M3 core counts and performance

I'm confused about the number of Display Engines, since in each case those are equal to the number of external displays the chip supports. The total number of supported displays is one more than that, so did he miss one?
He did. Apple's name for it is DCP, and they seem to use two variants of it in each M-series chip. You always get one copy of a simplified, reduced-size DCP for the internal display of Macbooks. On top of that you get N copies of a full-size DCP capable of everything, where N is 1 on base Mx chips, 2 on Mx Pro, or 4 on Mx Max.

This is why, for example, on the M2 (non-Pro) Mac Mini, the maximum monitor config is one 6K @ 60 Hz and one 5K @ 60Hz, both over Thunderbolt. The 5K display's getting refreshed by the reduced-capability DCP (which would have been dedicated to the internal display of a Macbook if the Mini wasn't a Mini).

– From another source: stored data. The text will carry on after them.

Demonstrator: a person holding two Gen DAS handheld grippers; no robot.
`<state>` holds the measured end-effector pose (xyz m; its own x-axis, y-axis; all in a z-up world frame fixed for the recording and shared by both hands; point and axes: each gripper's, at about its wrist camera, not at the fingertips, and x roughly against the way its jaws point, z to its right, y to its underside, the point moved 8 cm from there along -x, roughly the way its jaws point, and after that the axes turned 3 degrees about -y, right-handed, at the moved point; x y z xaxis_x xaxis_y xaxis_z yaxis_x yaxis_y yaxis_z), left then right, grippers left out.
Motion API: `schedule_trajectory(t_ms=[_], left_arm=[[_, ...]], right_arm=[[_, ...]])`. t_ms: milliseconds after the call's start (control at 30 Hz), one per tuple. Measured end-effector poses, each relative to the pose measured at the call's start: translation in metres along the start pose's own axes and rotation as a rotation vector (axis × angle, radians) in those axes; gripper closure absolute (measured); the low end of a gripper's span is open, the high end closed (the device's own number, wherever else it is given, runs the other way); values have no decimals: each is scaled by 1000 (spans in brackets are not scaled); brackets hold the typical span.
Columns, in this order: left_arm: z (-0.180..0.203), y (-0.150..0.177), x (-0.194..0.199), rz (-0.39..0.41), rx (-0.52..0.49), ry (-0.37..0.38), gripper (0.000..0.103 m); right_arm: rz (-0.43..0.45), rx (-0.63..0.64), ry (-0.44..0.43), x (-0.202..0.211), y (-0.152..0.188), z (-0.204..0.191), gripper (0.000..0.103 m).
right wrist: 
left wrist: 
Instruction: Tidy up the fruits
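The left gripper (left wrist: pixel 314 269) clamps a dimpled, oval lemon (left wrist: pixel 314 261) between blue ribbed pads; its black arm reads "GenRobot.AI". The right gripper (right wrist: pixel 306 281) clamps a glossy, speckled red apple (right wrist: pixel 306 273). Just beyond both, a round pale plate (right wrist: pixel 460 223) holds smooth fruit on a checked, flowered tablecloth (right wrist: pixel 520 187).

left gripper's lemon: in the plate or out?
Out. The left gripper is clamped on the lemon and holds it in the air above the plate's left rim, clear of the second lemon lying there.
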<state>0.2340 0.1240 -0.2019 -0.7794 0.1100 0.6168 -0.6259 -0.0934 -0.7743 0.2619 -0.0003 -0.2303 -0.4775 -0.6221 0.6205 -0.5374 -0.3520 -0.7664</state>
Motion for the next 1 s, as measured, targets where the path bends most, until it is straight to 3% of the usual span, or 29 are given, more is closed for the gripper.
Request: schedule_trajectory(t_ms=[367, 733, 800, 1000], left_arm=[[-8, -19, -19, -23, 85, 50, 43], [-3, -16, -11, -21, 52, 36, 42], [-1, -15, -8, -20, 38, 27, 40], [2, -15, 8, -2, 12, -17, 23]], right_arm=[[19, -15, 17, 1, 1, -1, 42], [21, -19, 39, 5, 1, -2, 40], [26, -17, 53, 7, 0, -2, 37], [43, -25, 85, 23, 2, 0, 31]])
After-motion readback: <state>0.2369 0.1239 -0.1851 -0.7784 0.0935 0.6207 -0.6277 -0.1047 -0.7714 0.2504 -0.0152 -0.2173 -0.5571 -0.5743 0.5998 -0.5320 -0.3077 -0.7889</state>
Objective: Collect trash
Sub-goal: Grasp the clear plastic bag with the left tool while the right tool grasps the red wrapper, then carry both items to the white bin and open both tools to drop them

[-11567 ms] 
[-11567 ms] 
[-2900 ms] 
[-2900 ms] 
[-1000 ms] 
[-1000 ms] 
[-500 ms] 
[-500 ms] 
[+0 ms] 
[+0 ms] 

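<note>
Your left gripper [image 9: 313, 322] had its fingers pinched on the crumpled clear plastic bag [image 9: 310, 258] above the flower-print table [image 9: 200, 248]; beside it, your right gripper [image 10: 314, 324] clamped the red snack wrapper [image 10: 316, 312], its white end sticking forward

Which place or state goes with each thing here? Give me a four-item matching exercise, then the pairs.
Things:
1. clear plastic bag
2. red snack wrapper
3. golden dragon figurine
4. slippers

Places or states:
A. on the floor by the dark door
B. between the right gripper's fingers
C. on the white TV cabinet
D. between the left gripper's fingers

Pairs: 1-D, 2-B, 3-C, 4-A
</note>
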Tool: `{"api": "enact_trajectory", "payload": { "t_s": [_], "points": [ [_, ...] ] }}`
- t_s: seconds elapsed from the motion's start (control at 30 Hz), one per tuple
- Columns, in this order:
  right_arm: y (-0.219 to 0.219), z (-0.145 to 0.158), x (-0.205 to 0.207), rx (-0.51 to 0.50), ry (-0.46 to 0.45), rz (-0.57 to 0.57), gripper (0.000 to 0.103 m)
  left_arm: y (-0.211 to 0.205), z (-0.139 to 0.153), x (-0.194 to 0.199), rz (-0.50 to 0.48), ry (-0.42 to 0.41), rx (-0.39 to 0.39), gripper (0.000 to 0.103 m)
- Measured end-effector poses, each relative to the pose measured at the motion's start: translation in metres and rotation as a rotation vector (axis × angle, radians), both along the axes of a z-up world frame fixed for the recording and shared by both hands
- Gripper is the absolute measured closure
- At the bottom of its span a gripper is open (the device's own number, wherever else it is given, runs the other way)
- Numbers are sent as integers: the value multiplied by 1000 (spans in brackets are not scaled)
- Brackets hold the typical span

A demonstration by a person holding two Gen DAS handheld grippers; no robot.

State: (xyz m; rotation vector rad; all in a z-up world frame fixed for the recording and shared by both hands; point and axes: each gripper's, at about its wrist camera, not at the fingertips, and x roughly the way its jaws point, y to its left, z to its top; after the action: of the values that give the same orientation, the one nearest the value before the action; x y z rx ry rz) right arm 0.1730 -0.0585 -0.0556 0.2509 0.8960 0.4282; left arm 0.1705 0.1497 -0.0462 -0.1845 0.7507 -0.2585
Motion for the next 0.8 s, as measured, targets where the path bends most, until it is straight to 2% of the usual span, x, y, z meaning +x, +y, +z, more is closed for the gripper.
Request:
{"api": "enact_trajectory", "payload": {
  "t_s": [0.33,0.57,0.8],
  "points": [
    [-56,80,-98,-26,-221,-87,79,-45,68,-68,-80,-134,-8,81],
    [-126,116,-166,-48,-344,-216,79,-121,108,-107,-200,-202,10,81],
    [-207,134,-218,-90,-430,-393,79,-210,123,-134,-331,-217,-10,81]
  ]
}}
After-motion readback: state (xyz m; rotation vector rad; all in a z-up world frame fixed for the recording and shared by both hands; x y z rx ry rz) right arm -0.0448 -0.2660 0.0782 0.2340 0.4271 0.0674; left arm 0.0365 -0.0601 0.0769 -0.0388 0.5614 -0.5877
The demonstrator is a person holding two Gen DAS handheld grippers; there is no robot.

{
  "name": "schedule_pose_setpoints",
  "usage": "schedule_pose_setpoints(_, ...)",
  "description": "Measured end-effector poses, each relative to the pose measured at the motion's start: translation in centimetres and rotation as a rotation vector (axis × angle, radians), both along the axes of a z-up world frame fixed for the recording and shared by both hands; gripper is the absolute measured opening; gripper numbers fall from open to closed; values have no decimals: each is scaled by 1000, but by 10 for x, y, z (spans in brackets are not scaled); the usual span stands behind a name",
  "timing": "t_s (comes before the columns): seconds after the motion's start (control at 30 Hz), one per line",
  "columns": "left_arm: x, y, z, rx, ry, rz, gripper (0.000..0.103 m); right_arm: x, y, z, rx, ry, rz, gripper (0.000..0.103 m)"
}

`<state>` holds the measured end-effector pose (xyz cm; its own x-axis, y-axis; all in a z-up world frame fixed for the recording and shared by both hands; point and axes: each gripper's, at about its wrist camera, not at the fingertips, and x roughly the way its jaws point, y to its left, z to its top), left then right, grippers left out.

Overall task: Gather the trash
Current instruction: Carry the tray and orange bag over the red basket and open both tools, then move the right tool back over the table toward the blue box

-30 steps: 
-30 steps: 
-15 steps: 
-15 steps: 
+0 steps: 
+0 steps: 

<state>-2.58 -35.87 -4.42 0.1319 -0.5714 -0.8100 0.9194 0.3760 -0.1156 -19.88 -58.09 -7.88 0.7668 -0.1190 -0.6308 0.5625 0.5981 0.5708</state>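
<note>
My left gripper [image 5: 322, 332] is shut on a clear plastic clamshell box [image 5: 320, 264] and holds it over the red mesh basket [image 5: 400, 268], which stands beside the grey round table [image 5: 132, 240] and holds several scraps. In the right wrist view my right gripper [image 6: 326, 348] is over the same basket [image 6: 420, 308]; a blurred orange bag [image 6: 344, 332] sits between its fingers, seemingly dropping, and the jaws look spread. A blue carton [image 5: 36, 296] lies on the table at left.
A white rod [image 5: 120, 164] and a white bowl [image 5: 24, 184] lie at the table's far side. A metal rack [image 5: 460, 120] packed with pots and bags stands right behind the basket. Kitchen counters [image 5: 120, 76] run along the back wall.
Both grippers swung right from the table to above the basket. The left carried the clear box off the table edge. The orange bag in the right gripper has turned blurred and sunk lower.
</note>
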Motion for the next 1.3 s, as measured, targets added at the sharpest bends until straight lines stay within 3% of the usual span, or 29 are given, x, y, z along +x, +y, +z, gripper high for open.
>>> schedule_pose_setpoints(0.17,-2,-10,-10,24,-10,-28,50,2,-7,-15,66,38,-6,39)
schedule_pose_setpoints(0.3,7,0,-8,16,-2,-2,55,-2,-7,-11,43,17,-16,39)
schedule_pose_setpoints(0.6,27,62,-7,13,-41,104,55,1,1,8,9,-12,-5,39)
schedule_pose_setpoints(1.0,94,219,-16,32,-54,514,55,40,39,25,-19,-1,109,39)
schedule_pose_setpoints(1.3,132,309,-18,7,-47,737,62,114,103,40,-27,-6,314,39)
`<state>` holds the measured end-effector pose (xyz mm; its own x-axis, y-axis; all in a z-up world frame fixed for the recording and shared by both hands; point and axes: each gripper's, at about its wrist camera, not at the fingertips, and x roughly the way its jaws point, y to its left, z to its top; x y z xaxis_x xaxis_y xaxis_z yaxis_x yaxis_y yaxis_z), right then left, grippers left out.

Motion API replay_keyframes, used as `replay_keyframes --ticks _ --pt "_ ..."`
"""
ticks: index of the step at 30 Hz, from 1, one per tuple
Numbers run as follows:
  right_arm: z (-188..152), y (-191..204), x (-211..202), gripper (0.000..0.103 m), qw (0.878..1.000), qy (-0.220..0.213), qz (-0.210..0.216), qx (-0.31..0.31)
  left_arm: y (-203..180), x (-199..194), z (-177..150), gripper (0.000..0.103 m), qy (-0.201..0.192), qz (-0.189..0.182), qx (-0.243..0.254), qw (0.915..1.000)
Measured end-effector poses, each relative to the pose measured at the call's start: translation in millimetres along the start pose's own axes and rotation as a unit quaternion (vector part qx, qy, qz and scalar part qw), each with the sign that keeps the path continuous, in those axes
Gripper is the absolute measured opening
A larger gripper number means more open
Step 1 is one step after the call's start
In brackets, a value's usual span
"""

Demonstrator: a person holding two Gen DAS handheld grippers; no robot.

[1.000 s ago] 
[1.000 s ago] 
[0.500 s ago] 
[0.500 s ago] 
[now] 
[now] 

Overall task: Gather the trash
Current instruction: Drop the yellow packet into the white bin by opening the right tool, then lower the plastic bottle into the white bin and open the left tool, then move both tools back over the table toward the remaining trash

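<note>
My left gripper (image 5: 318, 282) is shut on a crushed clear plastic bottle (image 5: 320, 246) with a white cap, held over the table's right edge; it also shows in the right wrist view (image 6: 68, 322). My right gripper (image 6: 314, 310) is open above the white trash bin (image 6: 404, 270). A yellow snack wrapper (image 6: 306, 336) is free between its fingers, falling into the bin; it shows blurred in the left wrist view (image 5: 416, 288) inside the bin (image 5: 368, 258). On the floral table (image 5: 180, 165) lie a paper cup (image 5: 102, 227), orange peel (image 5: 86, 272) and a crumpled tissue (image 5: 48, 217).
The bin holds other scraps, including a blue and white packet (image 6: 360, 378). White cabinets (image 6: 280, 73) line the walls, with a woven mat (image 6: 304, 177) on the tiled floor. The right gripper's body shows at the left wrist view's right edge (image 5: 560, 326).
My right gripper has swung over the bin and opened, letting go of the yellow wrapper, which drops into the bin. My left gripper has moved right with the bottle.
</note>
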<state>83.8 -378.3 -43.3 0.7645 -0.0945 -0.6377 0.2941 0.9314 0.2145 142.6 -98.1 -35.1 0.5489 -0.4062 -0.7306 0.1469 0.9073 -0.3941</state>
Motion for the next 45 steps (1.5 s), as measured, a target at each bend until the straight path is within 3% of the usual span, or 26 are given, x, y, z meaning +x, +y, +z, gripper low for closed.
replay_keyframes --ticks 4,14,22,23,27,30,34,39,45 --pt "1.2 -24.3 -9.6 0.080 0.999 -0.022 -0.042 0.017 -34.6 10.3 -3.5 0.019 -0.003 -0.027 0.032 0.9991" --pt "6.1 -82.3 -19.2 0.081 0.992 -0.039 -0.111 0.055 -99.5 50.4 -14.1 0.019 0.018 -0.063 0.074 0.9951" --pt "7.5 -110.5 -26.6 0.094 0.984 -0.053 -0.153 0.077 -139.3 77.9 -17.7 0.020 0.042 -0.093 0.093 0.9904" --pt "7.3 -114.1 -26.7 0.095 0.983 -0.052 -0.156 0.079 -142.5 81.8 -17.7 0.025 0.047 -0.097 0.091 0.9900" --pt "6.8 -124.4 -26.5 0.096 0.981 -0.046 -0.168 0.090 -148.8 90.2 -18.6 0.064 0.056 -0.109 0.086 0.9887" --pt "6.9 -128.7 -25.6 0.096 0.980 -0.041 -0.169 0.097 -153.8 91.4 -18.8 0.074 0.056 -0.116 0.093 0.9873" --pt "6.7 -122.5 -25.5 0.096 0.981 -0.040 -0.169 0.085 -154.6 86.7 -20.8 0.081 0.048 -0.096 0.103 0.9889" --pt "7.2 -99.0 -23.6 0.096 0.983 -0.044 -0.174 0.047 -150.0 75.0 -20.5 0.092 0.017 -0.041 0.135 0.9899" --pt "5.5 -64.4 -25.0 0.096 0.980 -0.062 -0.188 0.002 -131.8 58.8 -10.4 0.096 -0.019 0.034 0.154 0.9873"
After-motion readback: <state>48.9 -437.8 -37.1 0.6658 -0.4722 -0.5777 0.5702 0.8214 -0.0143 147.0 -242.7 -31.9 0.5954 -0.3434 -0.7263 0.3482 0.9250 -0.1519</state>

With the full-size DCPs, people trying to identify blocks can go looking for a large block which appears four times on Max, two on Pro, and once on the base chip. But the small DCP always has exactly one copy per die, so it's a little harder to differentiate from other singleton random blocks. Most people don't seem to bother trying to find it. I do recall seeing at least one M1 Pro or Max die shot with it highlighted, but I can't find it right now.
 
If this is actually the x86 version running under Rosetta, it’s mighty impressive
It isn’t Rosetta 2 since it is labeled: “Geekbench 6.2.1 Pro for macOS AArch64”. I’m not sure how the title of the test got set. Is there a feature that allows editing?
 
It isn’t Rosetta 2 since it is labeled: “Geekbench 6.2.1 Pro for macOS AArch64”. I’m not sure how the title of the test got set. Is there a feature that allows editing?
I was thinking the same, but the CPU being listed as VirtualApple made me doubt it. I guess it’s just a macOS VM as @Jimmyjames said 👍
 
It’s probably Geekbench for Mac running on a macOS virtual machine?
Yes. Which is why there is only a very slight slowdown. Apple's VMs are nearly 100% native performance. I would probably just run everything in an Apple VM if I could only use my AppleID. Alas, Apple disallows this making their Apple silicon MacOS VMs nearly worthless.
 
I have my M3 Pro!
Need to get everything set up and let it settle (iCloud syncing etc.) before running any tests.
But for now, look at this Speedometer 2.1 score 😍 (+100 points over A17 Pro, +180 points over M1)
 

Attachments

  • Screenshot 2023-11-09 at 17.46.23.png
    Screenshot 2023-11-09 at 17.46.23.png
    528.7 KB · Views: 32
I have my M3 Pro!
Need to get everything set up and let it settle (iCloud syncing etc.) before running any tests.
But for now, look at this Speedometer 2.1 score 😍 (+100 points over A17 Pro, +180 points over M1)
Very nice! Congratulations.
 
Getting ahead of myself a bit (impatient and excited!)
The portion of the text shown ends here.